*PROBLEM TO SOLVE*
Your job with the data below is to output exactly the lines from the one holding "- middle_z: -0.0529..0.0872" down to the one holding "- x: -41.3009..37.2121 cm", both included, and no others.

*RECORDS SUPPLIED*

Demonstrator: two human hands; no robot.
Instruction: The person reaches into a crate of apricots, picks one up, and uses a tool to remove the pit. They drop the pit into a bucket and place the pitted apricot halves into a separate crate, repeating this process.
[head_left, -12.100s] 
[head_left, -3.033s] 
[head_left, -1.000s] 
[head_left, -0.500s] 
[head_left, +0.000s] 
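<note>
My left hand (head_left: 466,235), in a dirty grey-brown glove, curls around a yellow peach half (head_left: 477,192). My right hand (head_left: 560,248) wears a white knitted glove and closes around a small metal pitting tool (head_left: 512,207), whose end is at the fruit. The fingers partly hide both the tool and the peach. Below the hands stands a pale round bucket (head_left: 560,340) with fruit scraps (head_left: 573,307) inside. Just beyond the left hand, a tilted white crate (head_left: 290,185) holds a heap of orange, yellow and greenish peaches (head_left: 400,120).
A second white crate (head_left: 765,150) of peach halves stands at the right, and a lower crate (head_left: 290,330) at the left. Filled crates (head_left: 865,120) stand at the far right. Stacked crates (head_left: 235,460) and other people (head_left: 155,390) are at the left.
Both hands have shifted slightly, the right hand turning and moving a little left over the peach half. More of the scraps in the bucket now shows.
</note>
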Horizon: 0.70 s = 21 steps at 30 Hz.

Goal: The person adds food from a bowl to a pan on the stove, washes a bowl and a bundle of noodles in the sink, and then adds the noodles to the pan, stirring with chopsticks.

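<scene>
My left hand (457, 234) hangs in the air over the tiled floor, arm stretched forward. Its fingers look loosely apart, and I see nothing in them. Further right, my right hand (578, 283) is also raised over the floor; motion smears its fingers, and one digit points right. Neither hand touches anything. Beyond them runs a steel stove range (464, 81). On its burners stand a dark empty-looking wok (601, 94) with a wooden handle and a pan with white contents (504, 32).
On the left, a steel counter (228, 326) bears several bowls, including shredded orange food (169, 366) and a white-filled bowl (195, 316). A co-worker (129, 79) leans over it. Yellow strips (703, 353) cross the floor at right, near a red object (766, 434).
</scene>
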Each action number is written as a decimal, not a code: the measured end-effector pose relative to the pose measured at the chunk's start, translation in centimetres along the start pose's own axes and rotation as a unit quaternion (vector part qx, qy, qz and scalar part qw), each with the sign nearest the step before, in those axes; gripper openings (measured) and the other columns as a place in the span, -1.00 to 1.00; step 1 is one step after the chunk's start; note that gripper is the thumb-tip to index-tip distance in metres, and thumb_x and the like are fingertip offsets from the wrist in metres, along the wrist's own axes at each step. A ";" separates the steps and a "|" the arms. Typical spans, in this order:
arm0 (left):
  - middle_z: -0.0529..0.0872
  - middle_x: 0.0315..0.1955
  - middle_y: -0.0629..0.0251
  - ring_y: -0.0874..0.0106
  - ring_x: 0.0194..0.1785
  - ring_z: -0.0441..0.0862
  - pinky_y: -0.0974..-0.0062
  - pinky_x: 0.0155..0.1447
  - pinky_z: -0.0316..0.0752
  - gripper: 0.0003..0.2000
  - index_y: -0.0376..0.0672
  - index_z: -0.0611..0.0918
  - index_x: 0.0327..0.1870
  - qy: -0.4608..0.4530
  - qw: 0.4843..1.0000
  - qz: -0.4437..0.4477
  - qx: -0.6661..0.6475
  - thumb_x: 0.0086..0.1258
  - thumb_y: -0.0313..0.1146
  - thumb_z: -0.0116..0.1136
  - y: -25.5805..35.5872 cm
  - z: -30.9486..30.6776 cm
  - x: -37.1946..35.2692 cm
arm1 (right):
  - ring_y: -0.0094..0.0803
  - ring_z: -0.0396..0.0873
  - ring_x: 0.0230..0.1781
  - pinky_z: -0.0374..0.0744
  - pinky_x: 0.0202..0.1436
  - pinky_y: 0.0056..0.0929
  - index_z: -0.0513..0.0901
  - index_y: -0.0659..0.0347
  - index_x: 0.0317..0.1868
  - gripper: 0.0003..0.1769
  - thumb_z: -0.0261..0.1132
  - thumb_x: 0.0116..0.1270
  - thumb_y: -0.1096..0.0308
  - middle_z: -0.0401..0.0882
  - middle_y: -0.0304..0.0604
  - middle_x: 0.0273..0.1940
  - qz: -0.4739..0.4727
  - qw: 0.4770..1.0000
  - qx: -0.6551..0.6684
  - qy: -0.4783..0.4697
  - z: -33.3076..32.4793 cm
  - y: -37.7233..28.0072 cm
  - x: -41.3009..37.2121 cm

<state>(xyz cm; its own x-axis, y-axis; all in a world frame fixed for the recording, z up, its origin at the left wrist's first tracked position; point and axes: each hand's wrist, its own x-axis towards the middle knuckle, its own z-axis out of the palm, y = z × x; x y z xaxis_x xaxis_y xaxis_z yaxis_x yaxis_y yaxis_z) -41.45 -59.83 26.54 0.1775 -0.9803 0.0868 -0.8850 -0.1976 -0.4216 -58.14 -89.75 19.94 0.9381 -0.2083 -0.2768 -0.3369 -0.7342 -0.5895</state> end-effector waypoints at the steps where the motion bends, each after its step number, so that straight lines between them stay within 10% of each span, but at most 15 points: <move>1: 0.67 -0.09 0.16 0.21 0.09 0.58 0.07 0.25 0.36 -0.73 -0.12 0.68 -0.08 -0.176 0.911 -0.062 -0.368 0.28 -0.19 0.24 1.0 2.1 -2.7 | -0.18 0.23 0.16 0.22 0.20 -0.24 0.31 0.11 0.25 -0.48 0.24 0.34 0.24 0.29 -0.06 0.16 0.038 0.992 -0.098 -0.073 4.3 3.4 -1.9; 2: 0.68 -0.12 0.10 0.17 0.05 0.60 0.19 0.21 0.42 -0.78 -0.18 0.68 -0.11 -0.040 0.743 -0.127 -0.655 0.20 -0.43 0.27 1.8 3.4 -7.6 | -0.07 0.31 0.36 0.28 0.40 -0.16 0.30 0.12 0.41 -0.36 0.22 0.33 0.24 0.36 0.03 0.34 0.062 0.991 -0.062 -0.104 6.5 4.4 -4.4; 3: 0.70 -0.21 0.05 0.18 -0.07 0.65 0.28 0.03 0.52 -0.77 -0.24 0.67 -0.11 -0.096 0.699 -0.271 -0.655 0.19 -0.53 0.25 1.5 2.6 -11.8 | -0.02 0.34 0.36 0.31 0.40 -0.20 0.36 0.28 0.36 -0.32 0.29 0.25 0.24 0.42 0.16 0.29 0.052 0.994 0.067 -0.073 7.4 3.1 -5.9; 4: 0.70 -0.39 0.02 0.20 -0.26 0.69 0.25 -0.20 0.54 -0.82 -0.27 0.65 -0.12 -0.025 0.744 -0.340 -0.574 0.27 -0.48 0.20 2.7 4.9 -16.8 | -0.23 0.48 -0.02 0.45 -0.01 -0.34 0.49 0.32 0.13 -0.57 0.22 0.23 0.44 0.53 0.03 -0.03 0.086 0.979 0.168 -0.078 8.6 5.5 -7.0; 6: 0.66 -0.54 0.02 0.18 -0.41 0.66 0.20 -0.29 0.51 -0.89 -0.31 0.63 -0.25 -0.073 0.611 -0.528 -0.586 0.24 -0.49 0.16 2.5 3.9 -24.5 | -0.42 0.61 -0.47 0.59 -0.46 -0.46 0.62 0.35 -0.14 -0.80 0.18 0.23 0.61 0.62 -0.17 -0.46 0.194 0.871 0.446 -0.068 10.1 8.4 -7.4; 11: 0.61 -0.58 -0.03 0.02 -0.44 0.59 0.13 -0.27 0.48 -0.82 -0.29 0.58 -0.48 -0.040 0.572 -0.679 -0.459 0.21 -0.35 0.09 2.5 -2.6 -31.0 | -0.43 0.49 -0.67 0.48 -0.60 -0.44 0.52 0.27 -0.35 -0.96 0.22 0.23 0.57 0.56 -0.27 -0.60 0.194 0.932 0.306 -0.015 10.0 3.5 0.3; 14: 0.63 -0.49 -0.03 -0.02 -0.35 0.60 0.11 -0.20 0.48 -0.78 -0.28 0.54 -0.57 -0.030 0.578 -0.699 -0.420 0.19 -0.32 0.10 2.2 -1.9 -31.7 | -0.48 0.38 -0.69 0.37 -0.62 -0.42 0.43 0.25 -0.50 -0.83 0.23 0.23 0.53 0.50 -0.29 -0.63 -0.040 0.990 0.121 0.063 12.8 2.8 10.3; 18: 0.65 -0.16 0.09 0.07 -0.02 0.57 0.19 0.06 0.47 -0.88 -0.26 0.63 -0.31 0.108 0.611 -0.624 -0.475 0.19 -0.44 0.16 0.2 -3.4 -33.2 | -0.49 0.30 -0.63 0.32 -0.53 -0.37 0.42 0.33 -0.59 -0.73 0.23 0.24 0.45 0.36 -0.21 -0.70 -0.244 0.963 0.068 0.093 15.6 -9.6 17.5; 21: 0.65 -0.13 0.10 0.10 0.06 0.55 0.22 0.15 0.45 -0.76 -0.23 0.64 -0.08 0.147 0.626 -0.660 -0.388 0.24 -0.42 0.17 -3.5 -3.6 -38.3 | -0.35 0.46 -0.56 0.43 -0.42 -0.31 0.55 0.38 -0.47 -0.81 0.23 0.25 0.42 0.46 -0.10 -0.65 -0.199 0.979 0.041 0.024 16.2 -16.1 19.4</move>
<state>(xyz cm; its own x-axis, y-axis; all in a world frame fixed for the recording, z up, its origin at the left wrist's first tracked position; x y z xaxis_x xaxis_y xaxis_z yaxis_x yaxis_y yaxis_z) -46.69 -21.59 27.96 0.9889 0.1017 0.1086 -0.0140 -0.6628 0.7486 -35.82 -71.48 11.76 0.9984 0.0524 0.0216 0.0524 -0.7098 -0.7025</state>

*REPLY TO THE TASK*
  - middle_z: -0.0529..0.0872
  - middle_x: 0.0315..0.1955
  - middle_y: -0.0629..0.0251
  - ring_y: -0.0874..0.0106
  - ring_x: 0.0194..0.1785
  - ring_z: -0.0441..0.0862
  - pinky_y: -0.0974..-0.0062
  - pinky_x: 0.0155..0.1447
  - pinky_z: -0.0316..0.0752
  - gripper: 0.0003..0.2000
  - index_y: -0.0376..0.0672
  - index_z: -0.0611..0.0918
  - index_x: 0.0327..0.1870
  - qy: -0.4608..0.4530
  - qw: 0.4843..1.0000
  - qz: -0.4437..0.4477
  - qx: -0.6661..0.6475
  - thumb_x: 0.0086..0.1258
  - thumb_y: -0.0313..0.1146
  - thumb_z: -0.0116..0.1136
  - y: -25.5805..35.5872 cm
  - z: -30.9486..30.6776 cm
  - x: -37.1946..35.2692 cm
arm1 (right):
  - ring_y: -0.0094..0.0803
  - ring_z: -0.0396..0.0873
  - ring_x: 0.0230..0.1781
  - pinky_z: -0.0374..0.0744
  - pinky_x: 0.0202..0.1436
  - pinky_y: 0.0056..0.0929
  - index_z: -0.0513..0.0901
  - index_y: -0.0659..0.0347
  - index_x: 0.0317..0.1868
  - gripper: 0.0003..0.1769
  - thumb_z: -0.0261..0.1132
  - thumb_x: 0.0116..0.1270
  - thumb_y: -0.1096..0.0308
  - middle_z: -0.0401..0.0882
  - middle_y: -0.0304..0.0604
  - middle_x: 0.0273..0.1940
  - qz: -0.4739..0.4727
  - qw: 0.4770..1.0000
  - qx: -0.6551..0.6684
  - qy: -0.4783..0.4697
  - z: -33.3076..32.4793 cm
  - y: -37.7233..28.0072 cm
  - x: -41.3009..37.2121 cm

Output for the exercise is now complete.